How to Break a Bad Habit Fast

Written by Ben Willmott
Productivity and Project Management blogger for at work and at home

Learning how to break bad habits can be daunting as habits are often described with negative connotations:

  • “I’ve got so many bad habits.”
  • “I’ve picked up this bad habit of always doing X.”
  • “I’ve noticed you have a habit of always doing Y.”

You rarely hear someone saying:

  • “I’ve got a good habit that lets me do X.”
  • “I love that habit you have of always doing Y.”

All of the habits that have a positive impact on our lives tend to go unnoticed, which isn’t surprising since they often don’t present us with problems. As such, the negative ones we feel naturally gravitated to since they are more on our minds than ever before.

What You Must Know About How to Break a Bad Habit

The trick to breaking bad habits is to find an approach that works for you and the particular habit – beyond going cold turkey. Not all habits are created equally, and they can’t all be broken in the same way. That said, it is possible to be getting over bad habits quickly when the right method is used.

A habit is a set of recurring tendencies that are often hard to give up and are usually performed subconsciously. It’s essential to understand what a habit is before you start to try and break or change one. Luckily it’s straightforward, which helps when you need to recognize when you’re about to go into the habit loop.[1]

First, there is a trigger. This could be a location, a specific time of day, behaviour patterns of those around you, or just the emotional state you’re in.

The trigger starts a routine, a routine you may not even know you’re following.

Finally, you get the reward or the result. The reward isn’t always the best word to use, certainly with negative habits, but this is what keeps you coming back to the habit over and over again.

Before you learn how to break a bad habit, you should start by noting your triggers, routines, and rewards for each habit. Once you know these three steps for each habit, you will have started to build a defense for fighting bad habits as you’ll recognise where you are in the habit loop.

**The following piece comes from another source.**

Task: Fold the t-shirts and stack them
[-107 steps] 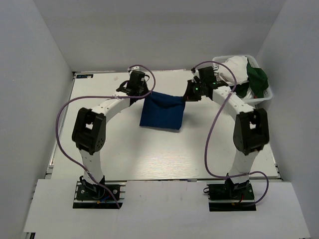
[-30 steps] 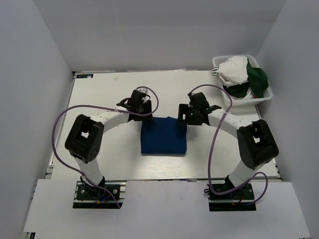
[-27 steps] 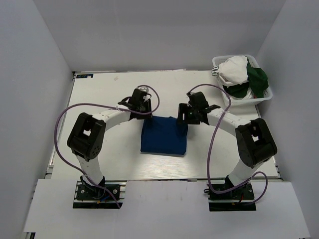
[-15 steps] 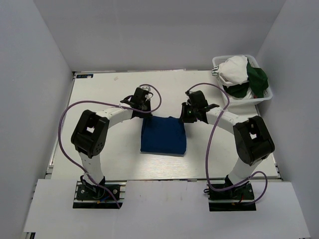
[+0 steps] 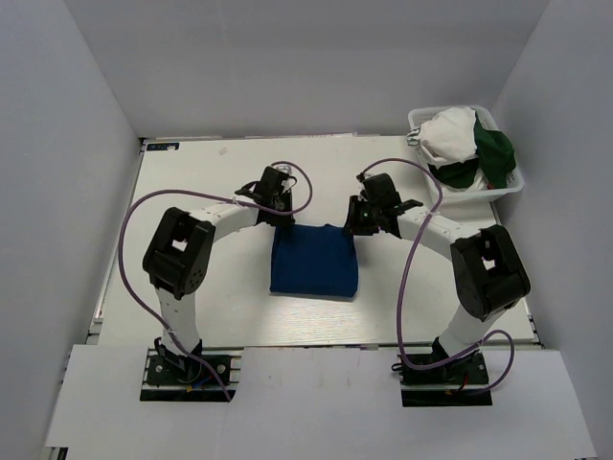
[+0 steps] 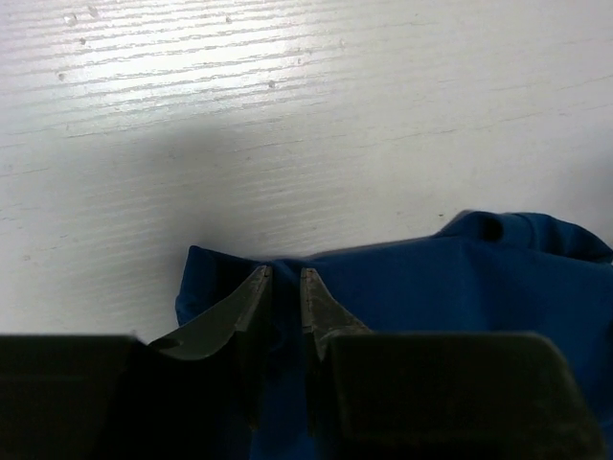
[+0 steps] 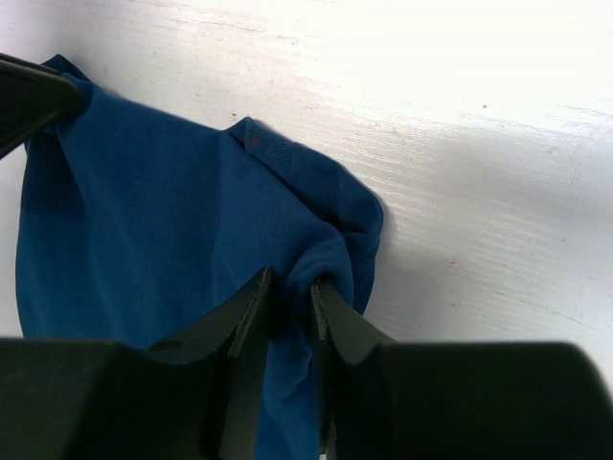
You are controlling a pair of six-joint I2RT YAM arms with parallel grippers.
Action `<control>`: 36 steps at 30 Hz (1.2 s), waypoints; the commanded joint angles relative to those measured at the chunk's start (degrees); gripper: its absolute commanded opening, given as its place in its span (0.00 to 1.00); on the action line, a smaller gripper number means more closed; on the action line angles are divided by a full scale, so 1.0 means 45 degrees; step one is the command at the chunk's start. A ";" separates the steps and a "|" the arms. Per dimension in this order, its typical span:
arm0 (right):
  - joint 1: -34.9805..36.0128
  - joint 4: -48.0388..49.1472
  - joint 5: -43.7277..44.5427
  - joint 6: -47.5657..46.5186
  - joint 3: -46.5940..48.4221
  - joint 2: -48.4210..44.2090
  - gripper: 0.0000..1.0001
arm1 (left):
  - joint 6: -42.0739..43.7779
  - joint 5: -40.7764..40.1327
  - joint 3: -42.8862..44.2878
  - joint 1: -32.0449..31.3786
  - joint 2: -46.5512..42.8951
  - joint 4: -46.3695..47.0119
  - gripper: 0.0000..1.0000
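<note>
I'm pinching the folded royal blue cotton t-shirt (image 5: 314, 261) at its far corners, left gripper (image 6: 283, 287) and right gripper (image 7: 292, 287) each clamping cloth, with the shirt's body lying toward me.

Comes to one blue t-shirt (image 5: 314, 261) on the one table (image 5: 220, 307), plus one dark green t-shirt (image 5: 495, 153) and a white bundle (image 5: 450, 134), its pieces impossible to count apart, in the single basket (image 5: 501, 194). Adds up to two arms (image 5: 177, 257) with two purple cables (image 5: 122, 251) and two grippers: one left gripper (image 5: 280, 207), one right gripper (image 5: 356, 222).
</note>
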 commanded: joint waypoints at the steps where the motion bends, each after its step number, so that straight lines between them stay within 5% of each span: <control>1: -0.0058 0.0182 0.0205 -0.0096 -0.0034 -0.0489 0.28 | 0.0070 -0.0053 0.0658 0.0022 0.0243 -0.0274 0.29; 3: -0.0077 0.0182 0.0244 -0.0116 -0.0054 -0.0547 0.28 | 0.0070 -0.0056 0.0777 0.0022 0.0244 -0.0393 0.26; 6: -0.0097 0.0221 0.0263 -0.0058 -0.0112 -0.0664 0.14 | 0.0070 -0.0056 0.0777 0.0022 0.0109 -0.0393 0.00; 10: -0.0077 0.0338 0.0107 -0.0175 -0.0210 -0.1229 0.00 | 0.0383 0.0568 0.0213 0.0022 -0.1272 0.0152 0.00; 16: 0.0020 0.0359 -0.0244 -0.0409 -0.0250 -0.2148 0.00 | 0.0500 0.1642 -0.1311 0.0022 -0.3932 0.1110 0.00; 22: -0.0018 0.0767 -0.0693 -0.0448 -0.0542 -0.2579 0.00 | 0.0189 0.0650 -0.2542 0.0022 -0.5965 0.1228 0.00; 28: -0.0116 0.1158 -0.0596 -0.0487 -0.0171 -0.1448 0.00 | -0.0320 -0.1184 -0.2778 0.0333 -0.5325 0.0761 0.00; 36: -0.0526 0.1549 -0.0303 -0.0176 0.1410 0.1794 0.00 | -0.1081 -0.3161 -0.0514 0.0919 -0.1732 -0.0079 0.00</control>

Why Is It So Hard to Break a Habit?

Habits are formed much faster than you can imagine. Broadly speaking, we are hardwired to respond to stimuli that expect something to happen followed by an action.

For example, if you visit a bar near your place of work every Friday, your brain will learn about this and start sending signals for you to go there. It might start off on only Fridays, but eventually, you’ll go there during other days of the week. You might even go there alone. Next thing you know, you find yourself with a drinking problem.

This means a lot of willpower needs to go into breaking bad habits. However, other aspects tell us why habits are hard to break. Those being the following:

1. Lack of Awareness or Acceptance

Many don’t consider some of their habits all that bad in certain cases. That or they may be aware of certain habits causing problems but refuse to see it as an issue.

Bad habits still feel good. Even though going to a coffee shop every single day and spending thousands per year on coffee can hurt us financially, it still feels good to go in there and get a nice warm brew from your favourite place. Beyond that, even things like smoking and drinking alcohol can still make us feel good, even if the person though these habits are bad.

2. Lack of Motivation

Some will understand a habit is bad for them, and they need to change it, but they’ll fall into a negative cycle when they try to stop. Kicking a bad habit normally comes with making some lifestyle changes. However, not everyone is willing to make that leap or be fully committed to that. As a result, they relapse.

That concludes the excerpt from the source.